MP Evans published a response (the "Response Document") on 25 November 2016 in which the Board of MP Evans recommended MP Evans Shareholders not to accept the Increased Offer on the basis of an attributed value per MP Evans Share (the "MP Evans Valuation") which is in excess of the Increased Offer price of 740 pence per MP Evans Share (the "Increased Offer Consideration").
In setting out KLK's reply to MPE's Response Document and the reasons why KLK believes MP Evans Shareholders should accept the Increased Offer, KLK wishes to ensure that all relevant facts and data are made available to MP Evans Shareholders so that they may make an informed decision in respect of the Increased Offer.
2. KLK's compelling offer remains highly attractive
KLK urges MP Evans Shareholders to accept the Increased Offer as soon as reasonably practicable in respect of their MP Evans Shares in order to take advantage of the certainty of receiving very substantially more in cash than the price that MP Evans Shares have ever closed at before the commencement of the Offer Period.
The Increased Offer represents a premium of 81 per cent. to the Undisturbed Price.
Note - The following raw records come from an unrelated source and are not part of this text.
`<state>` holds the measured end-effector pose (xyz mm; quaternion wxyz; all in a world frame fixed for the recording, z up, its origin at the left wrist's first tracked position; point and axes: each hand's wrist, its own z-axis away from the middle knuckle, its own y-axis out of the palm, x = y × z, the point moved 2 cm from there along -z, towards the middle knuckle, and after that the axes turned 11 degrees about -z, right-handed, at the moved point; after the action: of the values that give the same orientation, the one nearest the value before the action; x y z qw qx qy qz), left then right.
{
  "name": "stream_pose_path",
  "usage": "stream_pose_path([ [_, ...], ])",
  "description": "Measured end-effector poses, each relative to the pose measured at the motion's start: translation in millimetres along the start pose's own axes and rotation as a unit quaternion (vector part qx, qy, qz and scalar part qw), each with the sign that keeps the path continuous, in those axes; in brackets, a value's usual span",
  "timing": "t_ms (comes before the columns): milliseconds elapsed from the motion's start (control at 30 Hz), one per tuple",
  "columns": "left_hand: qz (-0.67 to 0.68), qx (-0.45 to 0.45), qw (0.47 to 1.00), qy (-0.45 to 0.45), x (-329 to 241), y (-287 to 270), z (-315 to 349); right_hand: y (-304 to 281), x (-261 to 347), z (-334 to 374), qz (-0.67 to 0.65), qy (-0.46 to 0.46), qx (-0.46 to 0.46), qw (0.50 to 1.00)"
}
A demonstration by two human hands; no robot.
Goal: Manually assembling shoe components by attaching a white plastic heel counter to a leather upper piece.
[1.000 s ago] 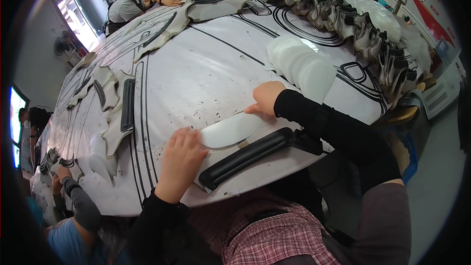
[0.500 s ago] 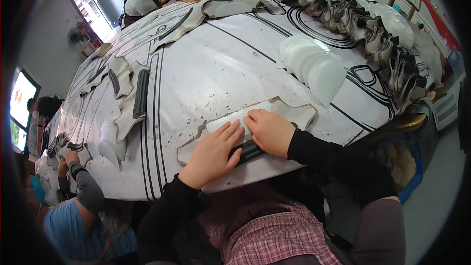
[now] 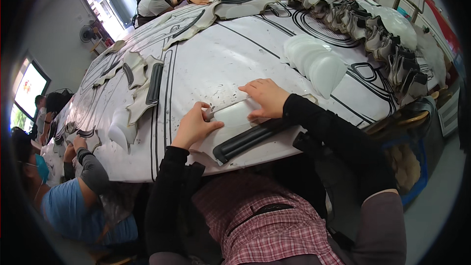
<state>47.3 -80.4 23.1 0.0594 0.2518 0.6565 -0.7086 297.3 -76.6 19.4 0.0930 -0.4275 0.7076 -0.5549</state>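
On the table in front of me lies a light beige panel with a padded black ribbed strip along its near side. A smooth white sheet piece rests on the panel, between my hands. My left hand is curled at the left end, thumb and bent fingers closed on the panel's edge. My right hand spreads over the right part, its fingers stretched past the far edge and its thumb near the white piece. The hand and black sleeve hide much of the panel's right end.
Stacked white rounded sheets fan out at the right, before a long row of folded beige-and-black panels. More panels lie to the left beside white sheets. A co-worker sits at the left; others stand across the table.
Both hands have lifted from the flat white piece and moved apart, the left to the left end, the right toward the far edge. The black strip is more exposed. The whole view has shifted slightly.
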Motion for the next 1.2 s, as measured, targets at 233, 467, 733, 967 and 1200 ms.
stream_pose_path([
  [233, 0.048, -0.081, 0.989, 0.11, 2, -11, 7, -23, 23, -23, -0.017, 0.057, 0.14, 0.988],
  [467, 0.031, 0.0, 0.999, 0.039, 1, 4, 33, 2, 21, -6, -0.028, 0.093, 0.154, 0.983],
  [733, 0.166, 0.028, 0.984, 0.051, 8, 6, 30, -32, 43, -2, -0.126, 0.058, 0.128, 0.982],
  [967, 0.33, 0.086, 0.935, 0.097, -50, -40, 61, -71, 72, 6, -0.225, 0.093, 0.142, 0.959],
  [1200, 0.329, 0.1, 0.93, 0.128, -46, -37, 59, -81, 89, 21, -0.369, 0.041, 0.133, 0.919],
])
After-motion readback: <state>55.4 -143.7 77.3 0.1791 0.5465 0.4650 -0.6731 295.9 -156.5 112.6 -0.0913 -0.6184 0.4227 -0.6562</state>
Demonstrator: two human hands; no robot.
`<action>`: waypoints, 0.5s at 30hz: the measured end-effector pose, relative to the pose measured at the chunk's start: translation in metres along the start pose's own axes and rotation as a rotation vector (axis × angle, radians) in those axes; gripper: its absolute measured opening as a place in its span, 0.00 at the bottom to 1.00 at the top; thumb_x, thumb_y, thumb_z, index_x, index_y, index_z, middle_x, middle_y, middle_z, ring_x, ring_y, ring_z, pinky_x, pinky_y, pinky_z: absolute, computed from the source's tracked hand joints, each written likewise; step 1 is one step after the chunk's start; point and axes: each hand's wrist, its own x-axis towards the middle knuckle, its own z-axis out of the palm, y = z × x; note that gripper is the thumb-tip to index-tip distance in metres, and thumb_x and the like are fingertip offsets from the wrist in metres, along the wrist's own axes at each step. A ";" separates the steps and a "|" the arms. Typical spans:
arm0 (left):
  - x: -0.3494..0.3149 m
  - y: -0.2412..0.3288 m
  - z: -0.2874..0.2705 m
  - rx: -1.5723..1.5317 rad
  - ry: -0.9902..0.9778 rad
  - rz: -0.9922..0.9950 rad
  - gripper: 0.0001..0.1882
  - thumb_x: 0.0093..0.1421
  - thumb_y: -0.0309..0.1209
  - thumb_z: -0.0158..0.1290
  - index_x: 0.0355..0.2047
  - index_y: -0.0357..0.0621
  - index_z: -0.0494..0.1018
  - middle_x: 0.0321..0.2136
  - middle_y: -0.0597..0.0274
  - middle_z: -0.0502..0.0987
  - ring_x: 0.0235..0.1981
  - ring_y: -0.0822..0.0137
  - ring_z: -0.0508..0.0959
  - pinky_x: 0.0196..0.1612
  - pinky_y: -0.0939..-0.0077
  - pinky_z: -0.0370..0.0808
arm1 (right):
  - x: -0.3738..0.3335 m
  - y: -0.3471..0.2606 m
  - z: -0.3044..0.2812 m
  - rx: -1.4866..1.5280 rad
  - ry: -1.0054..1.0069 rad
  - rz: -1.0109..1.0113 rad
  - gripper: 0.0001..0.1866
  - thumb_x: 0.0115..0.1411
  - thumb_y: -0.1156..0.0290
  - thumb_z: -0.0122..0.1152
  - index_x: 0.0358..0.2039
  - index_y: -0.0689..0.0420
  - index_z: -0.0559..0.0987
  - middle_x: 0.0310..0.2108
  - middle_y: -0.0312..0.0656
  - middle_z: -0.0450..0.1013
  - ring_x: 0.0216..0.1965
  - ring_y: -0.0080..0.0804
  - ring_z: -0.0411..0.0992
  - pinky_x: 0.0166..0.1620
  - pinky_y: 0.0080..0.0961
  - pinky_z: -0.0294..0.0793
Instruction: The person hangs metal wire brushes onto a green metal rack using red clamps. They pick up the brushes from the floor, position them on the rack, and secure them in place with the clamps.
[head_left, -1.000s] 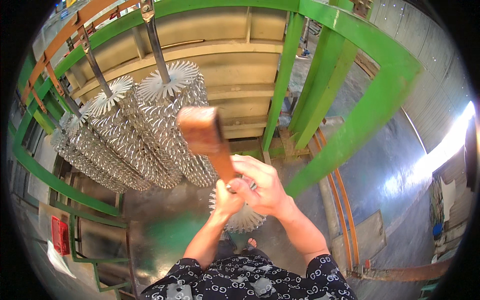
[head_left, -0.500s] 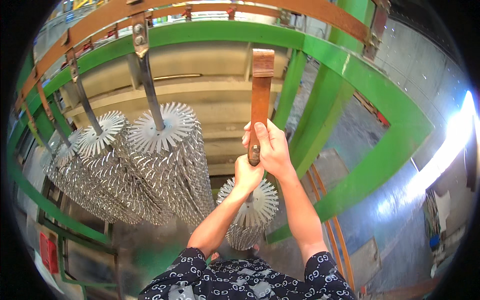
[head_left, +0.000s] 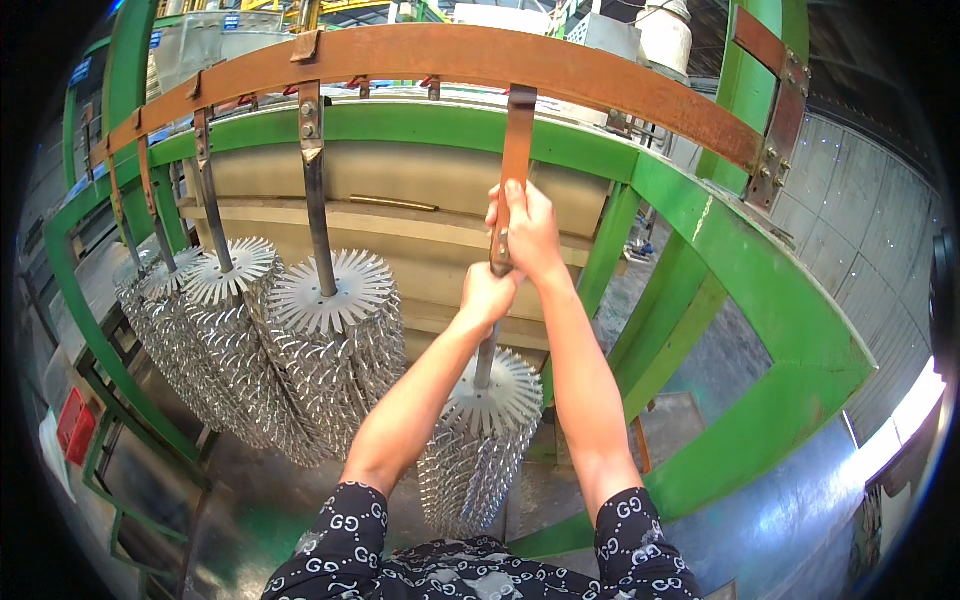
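Observation:
My right hand [head_left: 530,235] is wrapped around the flat copper hook bar [head_left: 517,140] of a hanging rack. Just below it, my left hand [head_left: 486,297] grips the lower end of the bar, where the dark metal rod [head_left: 486,362] begins. From this rod hangs a tall column of shiny small metal parts [head_left: 470,475], topped by a slotted metal disc [head_left: 495,395]. The upper end of the bar meets the lower edge of the copper rail [head_left: 430,50]; whether it hooks over the rail I cannot tell.
Several similar loaded racks [head_left: 330,295] hang from the rail at the left. A green steel frame [head_left: 420,122] runs behind my hands and bends toward me at the right. Beyond it stands a beige ribbed panel [head_left: 400,170]. A red box [head_left: 75,425] is at the lower left.
Both hands have raised the rack, and its hook bar has come up to the copper rail. The view has tilted up, showing more of the rail and background.

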 end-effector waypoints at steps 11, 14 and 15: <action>0.034 0.077 0.003 -0.044 0.000 0.138 0.13 0.59 0.32 0.55 0.19 0.42 0.68 0.12 0.70 0.66 0.11 0.76 0.63 0.15 0.76 0.59 | 0.059 -0.060 0.000 0.018 0.026 -0.127 0.19 0.72 0.58 0.43 0.35 0.61 0.74 0.21 0.36 0.71 0.22 0.21 0.70 0.26 0.22 0.74; 0.034 0.072 0.004 0.012 0.028 0.120 0.15 0.57 0.36 0.57 0.21 0.37 0.73 0.15 0.63 0.71 0.17 0.71 0.69 0.24 0.69 0.66 | 0.053 -0.058 -0.002 -0.010 0.038 -0.136 0.19 0.72 0.57 0.43 0.36 0.61 0.74 0.21 0.36 0.71 0.22 0.20 0.70 0.26 0.22 0.74; 0.033 0.068 0.005 0.042 0.043 0.112 0.17 0.56 0.38 0.59 0.21 0.34 0.75 0.16 0.59 0.73 0.20 0.68 0.72 0.28 0.66 0.69 | 0.051 -0.056 -0.003 -0.017 0.044 -0.132 0.19 0.72 0.57 0.43 0.36 0.61 0.74 0.21 0.36 0.71 0.22 0.20 0.70 0.26 0.21 0.74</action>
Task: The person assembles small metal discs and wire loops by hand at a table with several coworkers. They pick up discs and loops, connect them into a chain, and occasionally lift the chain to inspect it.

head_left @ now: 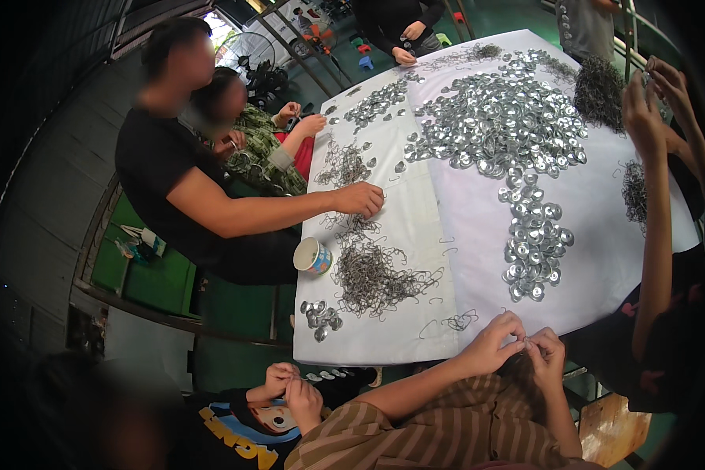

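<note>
My left hand (pixel 492 345) and my right hand (pixel 546 356) meet at the table's near edge, fingertips pinched together. Between them is something small, too hidden to name. Just beyond my left hand lie a few loose wire hooks (pixel 460 319). A strip of shiny metal discs (pixel 534 243) lies on the white tabletop ahead of my hands. It runs back to a large heap of similar discs (pixel 501 117). To the left is a tangled pile of dark wire hooks (pixel 376 280).
A paper cup (pixel 312 256) stands at the left table edge, near a small disc group (pixel 320 319). Co-workers sit or stand around the table; one person's hand (pixel 359 200) reaches over the hooks. More hooks (pixel 599 92) are heaped at the far right.
</note>
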`<state>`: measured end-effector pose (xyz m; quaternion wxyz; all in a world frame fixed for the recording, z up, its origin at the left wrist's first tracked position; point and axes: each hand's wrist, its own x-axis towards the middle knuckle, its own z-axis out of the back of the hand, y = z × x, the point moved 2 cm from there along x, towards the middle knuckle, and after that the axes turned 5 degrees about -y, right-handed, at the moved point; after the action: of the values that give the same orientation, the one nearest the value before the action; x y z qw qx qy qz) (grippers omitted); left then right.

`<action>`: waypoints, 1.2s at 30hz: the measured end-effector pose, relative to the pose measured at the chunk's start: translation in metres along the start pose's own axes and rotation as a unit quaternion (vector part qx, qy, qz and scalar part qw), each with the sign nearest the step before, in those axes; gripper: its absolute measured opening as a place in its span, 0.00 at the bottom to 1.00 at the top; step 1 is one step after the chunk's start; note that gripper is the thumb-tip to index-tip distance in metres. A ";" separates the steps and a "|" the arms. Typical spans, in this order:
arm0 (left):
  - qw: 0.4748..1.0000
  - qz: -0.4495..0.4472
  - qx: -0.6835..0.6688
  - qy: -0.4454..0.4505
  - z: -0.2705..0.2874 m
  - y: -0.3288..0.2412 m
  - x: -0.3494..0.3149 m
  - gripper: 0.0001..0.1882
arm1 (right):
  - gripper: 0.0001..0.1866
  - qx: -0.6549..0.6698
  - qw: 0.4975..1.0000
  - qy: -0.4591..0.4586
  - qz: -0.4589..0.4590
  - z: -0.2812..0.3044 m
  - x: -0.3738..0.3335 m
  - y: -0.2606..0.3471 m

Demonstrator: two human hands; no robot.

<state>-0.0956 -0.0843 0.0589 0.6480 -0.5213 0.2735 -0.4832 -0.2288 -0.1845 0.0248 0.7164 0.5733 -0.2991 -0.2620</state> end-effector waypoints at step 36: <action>0.905 0.172 -0.387 -0.032 -0.032 0.030 -0.021 0.05 | 0.03 -0.181 0.968 -0.110 0.132 0.006 -0.019 0.037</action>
<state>-0.1204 -0.0788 0.0180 0.4769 -0.6913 0.5034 -0.2030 -0.2443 -0.1671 0.0600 0.7992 0.3568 -0.3968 -0.2767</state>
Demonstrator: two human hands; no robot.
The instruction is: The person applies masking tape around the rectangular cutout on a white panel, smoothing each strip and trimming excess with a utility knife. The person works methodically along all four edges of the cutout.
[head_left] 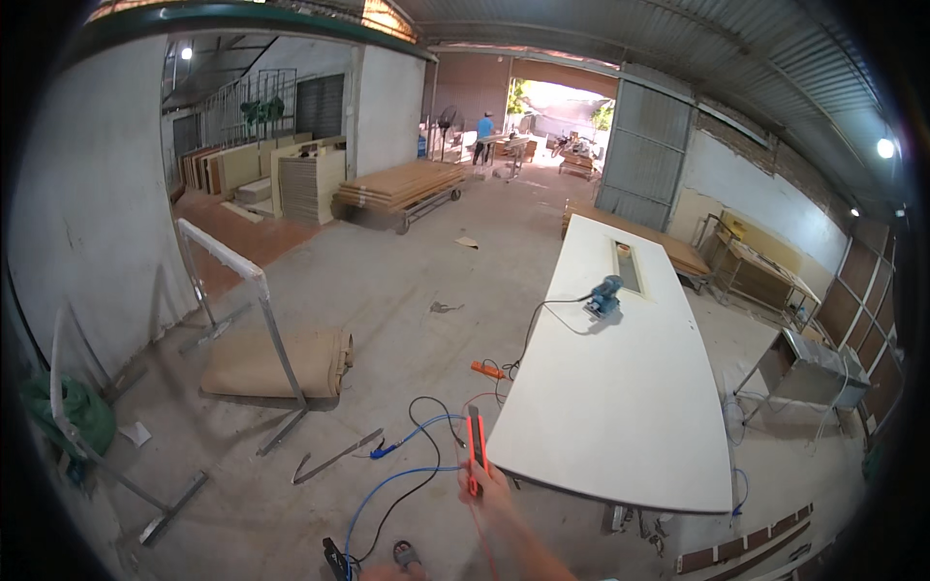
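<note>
My right hand (484, 481) is closed round a red and black utility knife (476, 438), held upright just off the near left corner of a large white door panel (610, 387). Towards the panel's far end is a narrow rectangular opening (630, 268). A blue corded power tool (604, 296), seemingly a jigsaw, rests on the panel close to that opening, its black cord hanging over the left edge. Of my left hand, only a sliver of skin (390, 573) may show at the lower edge, beside a sandalled foot (406, 554); its fingers are hidden.
Blue and black hoses and cords (387, 474) snake over the floor near an orange power strip (488, 370). To the left stand a metal trestle (276, 339) and a brown roll (281, 363). Farther off are a cart of stacked boards (402, 184) and a person in blue (484, 131).
</note>
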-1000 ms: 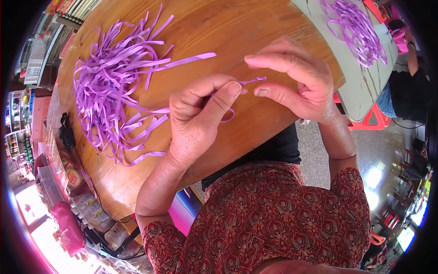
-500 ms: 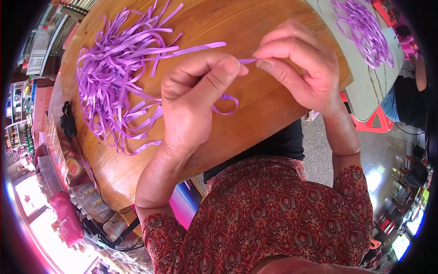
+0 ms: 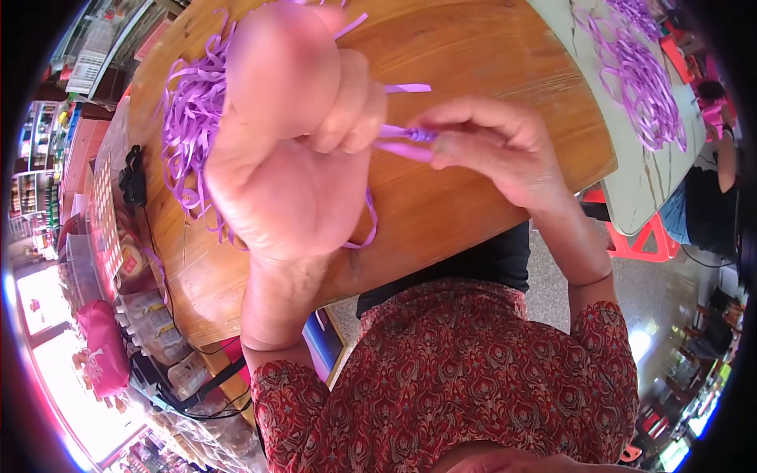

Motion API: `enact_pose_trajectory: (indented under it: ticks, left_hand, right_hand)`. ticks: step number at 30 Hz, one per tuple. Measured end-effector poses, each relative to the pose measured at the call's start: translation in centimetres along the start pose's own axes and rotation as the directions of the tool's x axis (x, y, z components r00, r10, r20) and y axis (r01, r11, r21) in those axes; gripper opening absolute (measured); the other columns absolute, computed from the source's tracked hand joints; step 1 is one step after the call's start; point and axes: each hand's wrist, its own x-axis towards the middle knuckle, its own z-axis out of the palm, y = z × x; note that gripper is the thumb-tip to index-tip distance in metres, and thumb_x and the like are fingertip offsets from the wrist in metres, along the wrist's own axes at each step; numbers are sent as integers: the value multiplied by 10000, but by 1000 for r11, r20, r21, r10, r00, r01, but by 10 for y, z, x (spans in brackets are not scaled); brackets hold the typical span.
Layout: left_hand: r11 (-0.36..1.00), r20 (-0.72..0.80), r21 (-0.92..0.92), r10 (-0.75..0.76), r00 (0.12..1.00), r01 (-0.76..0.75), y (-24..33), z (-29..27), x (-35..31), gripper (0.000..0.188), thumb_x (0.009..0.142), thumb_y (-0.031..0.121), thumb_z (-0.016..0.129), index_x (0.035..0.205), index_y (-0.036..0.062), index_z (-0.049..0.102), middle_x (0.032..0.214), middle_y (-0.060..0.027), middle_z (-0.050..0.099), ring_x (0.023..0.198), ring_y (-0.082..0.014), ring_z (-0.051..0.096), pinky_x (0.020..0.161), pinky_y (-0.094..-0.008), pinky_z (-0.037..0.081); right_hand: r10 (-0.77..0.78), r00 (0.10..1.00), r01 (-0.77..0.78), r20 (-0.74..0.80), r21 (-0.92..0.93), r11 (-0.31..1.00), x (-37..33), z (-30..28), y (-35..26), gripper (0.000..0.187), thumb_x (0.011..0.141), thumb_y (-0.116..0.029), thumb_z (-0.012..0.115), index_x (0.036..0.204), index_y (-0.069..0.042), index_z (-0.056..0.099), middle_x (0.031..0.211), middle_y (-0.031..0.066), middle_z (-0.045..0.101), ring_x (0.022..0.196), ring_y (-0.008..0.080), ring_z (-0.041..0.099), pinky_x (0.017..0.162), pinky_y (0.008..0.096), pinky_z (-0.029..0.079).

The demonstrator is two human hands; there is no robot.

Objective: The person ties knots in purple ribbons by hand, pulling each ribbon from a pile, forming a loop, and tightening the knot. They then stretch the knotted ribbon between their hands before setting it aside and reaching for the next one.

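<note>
A purple ribbon (image 3: 400, 148) stretches in two strands between my hands above the wooden table. My left hand (image 3: 292, 173) is raised close to the camera, palm turned up, with its fingers curled closed on the ribbon; its thumb is blurred. Thumb and forefinger of my right hand (image 3: 497, 150) pinch the ribbon beside a small bunched part like a knot (image 3: 420, 135). A large tangled heap of purple ribbons (image 3: 189, 130) lies behind my left hand, partly hidden by it. One loose loop hangs below that hand.
The wooden table (image 3: 505, 71) has a curved edge towards me. At the right, a pale table (image 3: 670, 177) bears another bundle of purple ribbons (image 3: 643, 98), near a red stool (image 3: 643, 240) and another person's arm (image 3: 726, 169). A black cable (image 3: 147, 229) runs along the left side.
My left hand has come up towards the camera and turned its palm upward. My right hand has moved slightly down and left, and the bunched part now shows between the hands.
</note>
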Motion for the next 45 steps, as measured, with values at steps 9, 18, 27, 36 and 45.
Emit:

In addition, the Increased Offer represents a premium of 34 per cent. to the highest ever Closing Price of 553.8 pence per MP Evans Share before the commencement of the Offer Period.
The Increased Offer represents an unprecedented opportunity for MP Evans Shareholders to exit their entire stake in full and in cash, in light of the low trading volume in the MP Evans Shares.
3. The MP Evans Valuation is unsubstantiated by relevant market data and current operating conditions
KLK continues to support its highly attractive Increased Offer (implying a value of MP Evans' total planted area per hectare of c. $14,100) and disputes the implied lower value attributed to the Increased Offer by MP Evans in its Response Document.
KLK notes that, in relation to the Indonesian plantation interests of MP Evans (which constitute the majority of the value attributable to the Company), MP Evans did not use precedent sales of Indonesian plantations as comparables in arriving at the MP Evans Valuation but, instead, elected to use precedent sales of Malaysian and Papua New Guinean plantations, which are of an inherently higher value due to the differing operating environments/circumstances in those countries compared to Indonesia.
Precedent sales of majority stakes in Indonesian plantation estates indicate an average enterprise value ("EV") / planted hectare ("Ha") of c. $10,285. The Increased Offer implies a value of MP Evans' total planted area per hectare of c. $14,100, a c. 37 per cent. premium to the selected precedent transactions referred to below:
Plantation Estate Location in Indonesia
EV/planted Ha ($/Ha)
PT Agro Abadi Cemerlag
PT Golden Plantation Tbk
South Kalimantan, Central Kalimantan, West Kalimantan, South Sumatra, Riau and Jambi
PT JOM Prawarsa Indonesia
PT Nusa Persada Indonesia, PT Surya Panen Subur, PT Tempirai Palm Resources, PT Rambang Agro Jaya
South Kalimantan, South Sumatra and Aceh
PT Wisesa Inspirasi Nusantara (subsidiary of Kulim)
PT Lifere Agro Kapuas
United Malacca Berhad
Pacific Agri Resources Pte Ltd
PT Surya Agro Persada
MP Evans Shareholders are therefore urged to note the substantial premium implied by the Increased Offer on an EV per Ha basis to selected precedent transactions.
KLK also notes that the land attributable to the Indonesian smallholder co-operative schemes belongs to the co-operatives and not to MP Evans. In general, once the loans advanced to co-operatives have been repaid, they may sell their produce to any company and may choose to be managed by any plantation operator.
KLK also notes that the value of $81 million attributed to MP Evans' Malaysian properties in the Response Document is almost double the market value which MP Evans attributed to them in its latest audited annual report and accounts for the financial year ended 31 December 2015 (the "2015 Annual Report"):
• "The land is estimated, based on independent advice, to have a value of approximately US$16 million."
• "The Group's 40% investment in Bertam Properties is currently estimated to be worth in excess of US$30 million."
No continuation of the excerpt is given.